The quantum dot suspensions used in this project will use water as the solvent. Some success has been realized by Haverinen et al. ^[3] in inkjet printing "CdSe core and CdS/ZnS double shell" quantum dots on a "cross-linkable poly-TPD [poly(N,N′-bis(4-butylphenyl-N,N′-bis(phenyl)benzidine)]" hole injection layer using chlorobenzene as a solvent. Table 1 compares various properties of chlorobenzene and water to show why water was chosen as a solvent.

Table 1^[4]^[5]^[6]

Solvent	Vapor Pressure	Surface Tension	Density	Viscosity
Chlorobenzene	8.8 Torr (20°C)	33.3 dyn/cm (20°C)	1.1 g/cm³	0.0008 Pa*s (20°C)
Water	17.5 Torr (20°C)	72.8 dyn/cm (20°C)	1.0 g/cm³	0.001 Pa*s (20°C)

3D Printing Process Steps

The focus of this project is on the viability of 3D printing the quantum dot layer (CdSe/ZnS) on the electron injection layer (ZnO wafer). The other layers (cathode, hole injection layer, anode) are beyond the scope of this project. Steps involving the other layers are for clarity only.
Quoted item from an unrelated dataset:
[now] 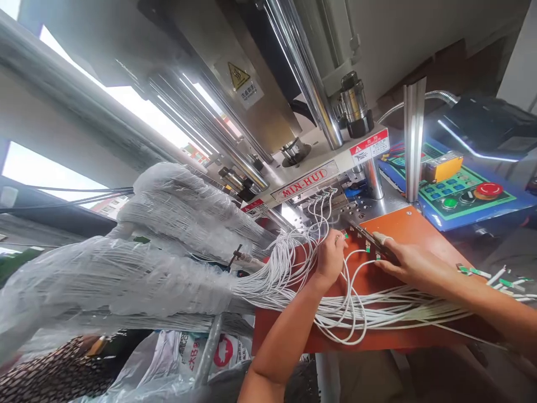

Note: All the quantum dot colors could not be purchased from the same manufacturer. mkNano did not offer a small enough quantum dot to emit blue light.

Steps:

Acquire materials
- CdSe/ZnS quantum dots - red, yellow, orange, and green mkNano.
- CdSe/ZnS quantum dots - blue Sigma Aldrich.
- ZnO wafer (electron injection layer) Precision Micro-Optics
3D print the cathode layer to the desired size
3D print the electron injection layer (ZnO crystalline wafer Precision Micro-Optics) on top of the cathode
- The electron injection layer will be 20 mm x 20 mm
Package the 5 quantum dot colors onto a vehicle (much like an inkjet printer)
Print the quantum dots into a display array
3D print a hole injection layer onto the quantum dot layer
Print the final transparent anode layer onto the hole injection layer

Material Safety Data Sheets

Chemicals & Compounds Used

Quantum Dots
- CdSe/ZnS quantum dots (in water)
Solvent
- Water
Substrate (Electron Injection Layer)
- ZnO

Purification Methods/ Testing Process

Ink Properties

In-Situ Applications

Applications

The application of quantum dots in LED displays is still relatively new, therefore, the initial applications may begin with larger displays. Larger displays do not require as high of a resolution, making the precision less critical. Quantum dots could be included in billboards, sports arenas, traffic management, festivals, theaters, and scoreboards ^[7]. Once this technology is further developed, it could be utilized in smaller scale instances, which require higher resolution. These instances could include mobile screens and watches.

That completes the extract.